IUPUI has been winning many awards lately, especially for programs that help students firsthand. A program won an award recently for its astounding efforts to support underserved students—the Welcoming Campus Initiative,”Reducing Social Class Barriers to Career Development Success.” It won the NASPA 2019 Socioeconomic and Class Issues in Higher Education Knowledge Community (SCIHE KC) Outstanding Campus Program Award.
Brandi Gilbert, director of the Life-Health Sciences Internship Program, helped create the program that provides career development opportunities to first-generation and low-income students. She said, "We saw this project as an opportunity to educate and develop ourselves on the career preparation challenges students may face and how social class can affect student experiences in education and career."
The project team consisted of campus professionals across 12 units from programs for underserved students, including academic and career services, student affairs, programs for faculty in first-year experience, high-enrollment general education courses, high-impact practices connected to a course, and the Office for Intergroup Dialogue Activities. The majority of these activities focused on educating local employers and the campus community about the barriers students may face and strategies for reducing them, though some activities directly impact the students.
To increase the chance of sustainability, the team sought out existing professional development programming structures and used the project year to fund topical opportunities and to determine what was feasible to secure agreements for continued inclusion of these topics in the existing activities. The final report, topics and questions to consider, and plans for moving ahead were submitted to the Welcoming Campus Initiative in August 2018.
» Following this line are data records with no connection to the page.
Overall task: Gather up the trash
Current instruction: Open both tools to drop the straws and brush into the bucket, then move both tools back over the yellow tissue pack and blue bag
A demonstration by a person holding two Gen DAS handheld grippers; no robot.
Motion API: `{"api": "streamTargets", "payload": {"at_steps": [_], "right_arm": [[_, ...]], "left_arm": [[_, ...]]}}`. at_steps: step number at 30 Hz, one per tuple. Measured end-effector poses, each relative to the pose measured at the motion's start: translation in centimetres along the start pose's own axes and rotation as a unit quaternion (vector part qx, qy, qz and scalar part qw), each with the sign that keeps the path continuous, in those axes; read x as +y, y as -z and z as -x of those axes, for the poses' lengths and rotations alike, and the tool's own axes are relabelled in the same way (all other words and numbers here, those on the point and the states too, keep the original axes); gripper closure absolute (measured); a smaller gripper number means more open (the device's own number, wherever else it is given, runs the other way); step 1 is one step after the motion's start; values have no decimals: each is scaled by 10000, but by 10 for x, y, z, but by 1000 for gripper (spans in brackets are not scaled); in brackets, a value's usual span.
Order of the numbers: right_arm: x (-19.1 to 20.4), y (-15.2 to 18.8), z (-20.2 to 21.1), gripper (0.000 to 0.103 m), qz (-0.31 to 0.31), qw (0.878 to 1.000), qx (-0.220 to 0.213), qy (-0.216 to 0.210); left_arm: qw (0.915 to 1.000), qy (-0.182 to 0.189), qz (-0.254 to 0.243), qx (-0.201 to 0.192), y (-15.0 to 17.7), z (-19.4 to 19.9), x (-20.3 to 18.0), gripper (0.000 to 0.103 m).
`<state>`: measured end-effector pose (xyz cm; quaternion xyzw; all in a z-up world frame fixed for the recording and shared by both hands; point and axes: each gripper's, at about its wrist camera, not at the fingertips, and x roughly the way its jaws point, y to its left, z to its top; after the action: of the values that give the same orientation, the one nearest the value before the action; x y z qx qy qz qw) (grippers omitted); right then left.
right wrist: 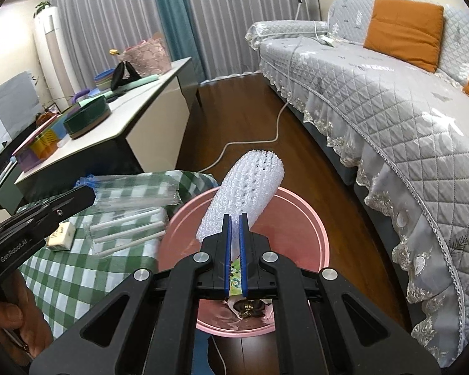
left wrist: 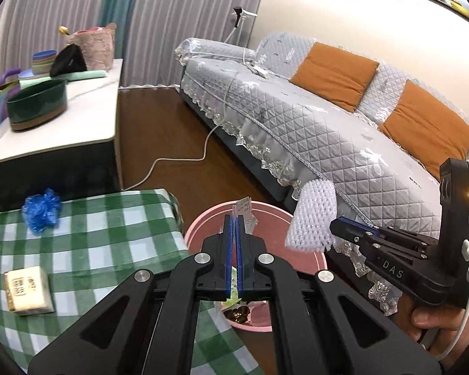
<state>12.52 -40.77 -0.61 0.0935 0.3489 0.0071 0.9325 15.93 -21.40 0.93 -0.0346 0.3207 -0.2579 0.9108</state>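
Both grippers are hovering over the pink bin (right wrist: 312,222). My right gripper (right wrist: 234,218) is clenching white foam netting (right wrist: 244,193); my left gripper (left wrist: 234,220) is pinching a clear plastic wrapper (left wrist: 243,207).

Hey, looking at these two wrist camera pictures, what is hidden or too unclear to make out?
- Contents of the pink plastic bin: right wrist view, mostly hidden by the right gripper and its white foam net sleeve.
- Print on the small white packet lying on the green checked tablecloth: left wrist view, too small.
- Clear plastic wrapper in the left gripper: mostly hidden behind the fingers.
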Motion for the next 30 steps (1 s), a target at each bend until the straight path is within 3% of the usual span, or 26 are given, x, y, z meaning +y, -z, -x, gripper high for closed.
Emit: {"api": "streamTargets", "payload": {"at_steps": [5,8,10,21,23,25,30], "right_arm": [[-4,2,-10,94,20,9999,86,106],[-10,4,-19,77,-85,9996,210,176],[-13,5,-22,69,-151,9993,237,226],[4,-2,-14,67,-204,9998,27,40],[14,-5,-6,67,-148,9997,-184,18],[23,-7,3,58,-162,9990,-420,-40],[44,-10,18,48,-144,9969,-777,-70]], "left_arm": [[9999,58,-36,157,-1,-16,-3,98],[9997,27,29,233,-1,-21,1,86],[9997,-15,87,213,0,-20,5,86],[9981,-451,390,140,13,17,40,85],[9974,-567,443,101,16,28,49,74],[9961,-720,509,37,21,41,60,68],[9892,-1324,610,-133,38,68,94,49]]}}
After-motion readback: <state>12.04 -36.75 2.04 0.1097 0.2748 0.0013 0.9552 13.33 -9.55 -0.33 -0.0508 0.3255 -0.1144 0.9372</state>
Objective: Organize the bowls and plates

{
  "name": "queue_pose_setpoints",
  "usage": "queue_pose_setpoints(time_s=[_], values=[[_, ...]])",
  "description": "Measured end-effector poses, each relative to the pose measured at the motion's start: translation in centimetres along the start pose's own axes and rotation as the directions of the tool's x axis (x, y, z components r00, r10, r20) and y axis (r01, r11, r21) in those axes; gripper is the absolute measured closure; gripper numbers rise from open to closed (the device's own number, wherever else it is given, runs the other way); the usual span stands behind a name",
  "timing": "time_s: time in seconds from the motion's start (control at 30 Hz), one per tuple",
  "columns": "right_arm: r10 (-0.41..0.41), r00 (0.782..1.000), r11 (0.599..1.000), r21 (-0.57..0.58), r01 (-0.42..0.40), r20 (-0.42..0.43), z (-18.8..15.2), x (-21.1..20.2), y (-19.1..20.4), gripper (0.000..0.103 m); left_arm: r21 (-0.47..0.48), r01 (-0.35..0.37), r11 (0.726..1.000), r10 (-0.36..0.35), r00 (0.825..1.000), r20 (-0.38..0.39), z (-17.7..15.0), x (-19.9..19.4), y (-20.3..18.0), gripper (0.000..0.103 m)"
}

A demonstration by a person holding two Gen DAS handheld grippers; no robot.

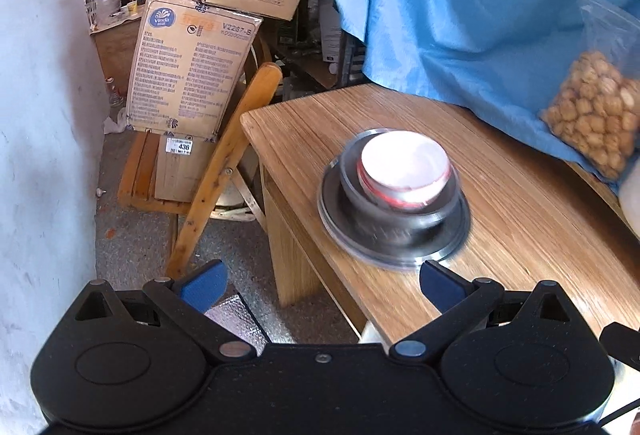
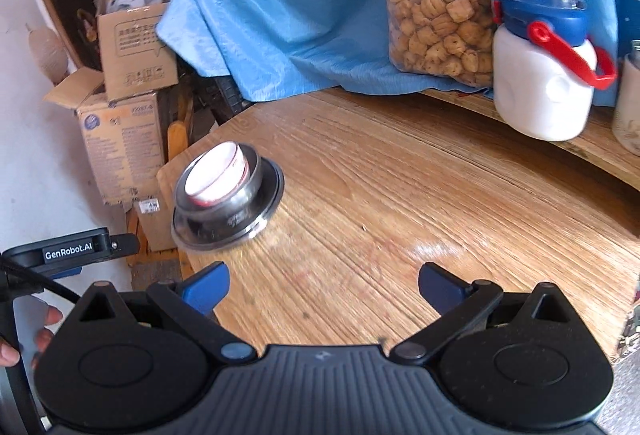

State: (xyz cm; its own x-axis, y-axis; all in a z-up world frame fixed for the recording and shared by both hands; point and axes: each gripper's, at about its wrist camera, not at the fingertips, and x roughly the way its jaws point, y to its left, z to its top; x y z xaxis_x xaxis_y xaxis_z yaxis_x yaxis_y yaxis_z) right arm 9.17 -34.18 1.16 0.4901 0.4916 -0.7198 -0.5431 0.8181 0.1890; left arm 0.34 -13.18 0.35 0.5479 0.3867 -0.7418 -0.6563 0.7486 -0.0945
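Fingers [image 1: 204, 285] of left gripper [image 1: 322, 283]: spread wide, holding nothing. Stack just ahead near tabletop [image 1: 520, 235] corner: white bowl [image 1: 404, 165] in steel bowl [image 1: 396, 211] on steel plate [image 1: 400, 247]. Right gripper [image 2: 324, 285]: fingers [image 2: 440, 287] wide apart, empty; stack well apart, front-left.

Wooden table [image 2: 420, 195] with a blue cloth [image 2: 280, 7] draped over its far edge. Clear bag of snacks [image 2: 440, 23] leaning against the cloth, just beside a white bottle [image 2: 544, 83] with a blue cap and red strap. Beyond the table corner, a folding wooden chair [image 1: 224, 155] carrying stacked cardboard boxes [image 1: 192, 63]. Framed picture [image 2: 88, 3] against the wall behind.
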Motion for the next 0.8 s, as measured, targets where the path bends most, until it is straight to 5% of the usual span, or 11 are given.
queue_pose_setpoints(time_s=[0.3, 0.5, 0.8], values=[[0.027, 0.999, 0.999, -0.025, -0.026, 0.021, -2.7, -4.0, -0.4, 0.000, -0.016, 0.013, 1.000, -0.013, 0.999, 0.030, -4.6, -3.8, -0.4, 0.001], [0.034, 0.999, 0.999, -0.013, -0.034, 0.018, -3.4, -4.5, -0.2, 0.000, 0.081, 0.007, 0.997, -0.017, 0.992, 0.122, -6.2, -6.1, -0.9, 0.001], [0.019, 1.000, 1.000, 0.011, -0.019, 0.000, -4.0, -4.4, 0.4, 0.000, 0.164, -0.016, 0.986, -0.008, 0.990, 0.144, -6.5, -6.6, -1.0, 0.001]])
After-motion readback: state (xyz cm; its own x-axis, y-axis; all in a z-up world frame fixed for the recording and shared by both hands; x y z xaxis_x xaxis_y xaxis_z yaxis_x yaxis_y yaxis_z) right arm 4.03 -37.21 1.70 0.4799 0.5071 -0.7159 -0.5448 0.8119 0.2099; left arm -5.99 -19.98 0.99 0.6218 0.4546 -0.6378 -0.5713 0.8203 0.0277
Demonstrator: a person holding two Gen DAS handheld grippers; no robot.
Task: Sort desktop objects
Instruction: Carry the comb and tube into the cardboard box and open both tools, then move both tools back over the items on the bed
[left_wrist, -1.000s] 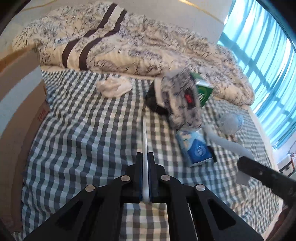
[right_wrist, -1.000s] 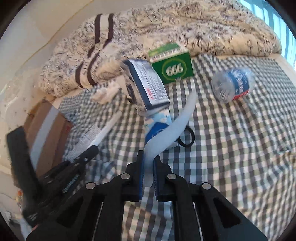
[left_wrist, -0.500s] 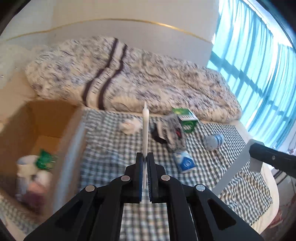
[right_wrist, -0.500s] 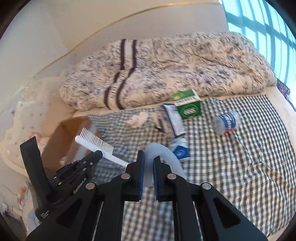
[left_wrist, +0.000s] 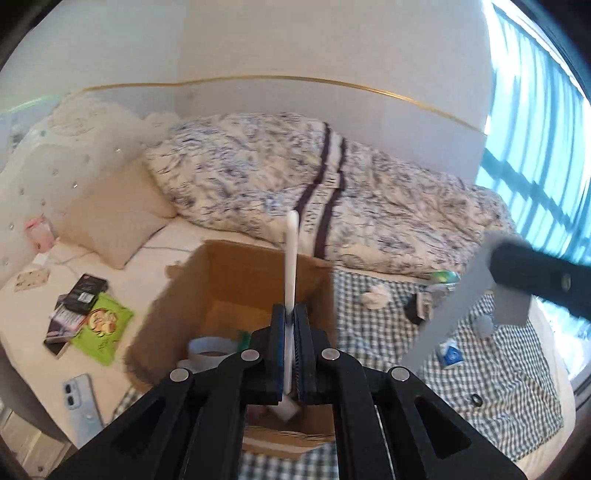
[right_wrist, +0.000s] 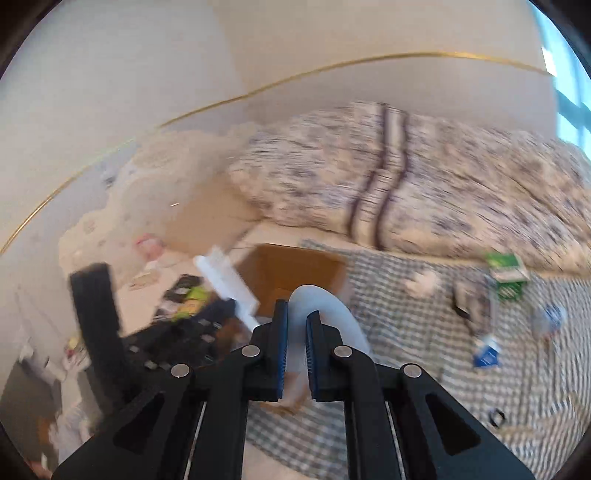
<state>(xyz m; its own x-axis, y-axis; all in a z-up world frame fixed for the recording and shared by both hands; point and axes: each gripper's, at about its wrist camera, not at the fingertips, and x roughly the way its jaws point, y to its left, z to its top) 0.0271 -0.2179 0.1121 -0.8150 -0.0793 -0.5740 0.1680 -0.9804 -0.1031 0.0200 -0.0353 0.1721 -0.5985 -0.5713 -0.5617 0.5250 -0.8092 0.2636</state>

The program also provided students with opportunities to practice networking and communication skills with campus career services, academic advisors, and Indiana employers. In addition, the CSC employer engagement committee is reviewing the content for the Recruit IUPUI event that reaches 150 employers annually. The purpose being to educate them on the strengths and needs of IUPUI’s students as employers seek to engage and to recruit them for jobs and experiential learning opportunities outside of campus.
Gilbert said, "We know that the professional world of work relies a lot on networks and hidden knowledge of just how the workplace works. And a lot of our students are coming from backgrounds where they might not automatically know these things through their families or their existing networks."
In addition, in spring 2018, the team conducted a needs assessment and began planning for Paw’s Closet, a free campus resource for students to access professional and everyday attire. A survey received 259 responses, with 68% of students saying they would use the closet for interview attire, and 35% would use it for everyday attire. Through a partnership with the Office of Student Advocacy and Support, a space became available, and the closet opened in October 2018. The needs assessment and final report are currently being used to advocate for more space with room for storage and dressing rooms. This year, the team has started implementing plans to continue offering professional development and other activities related to working with underserved students.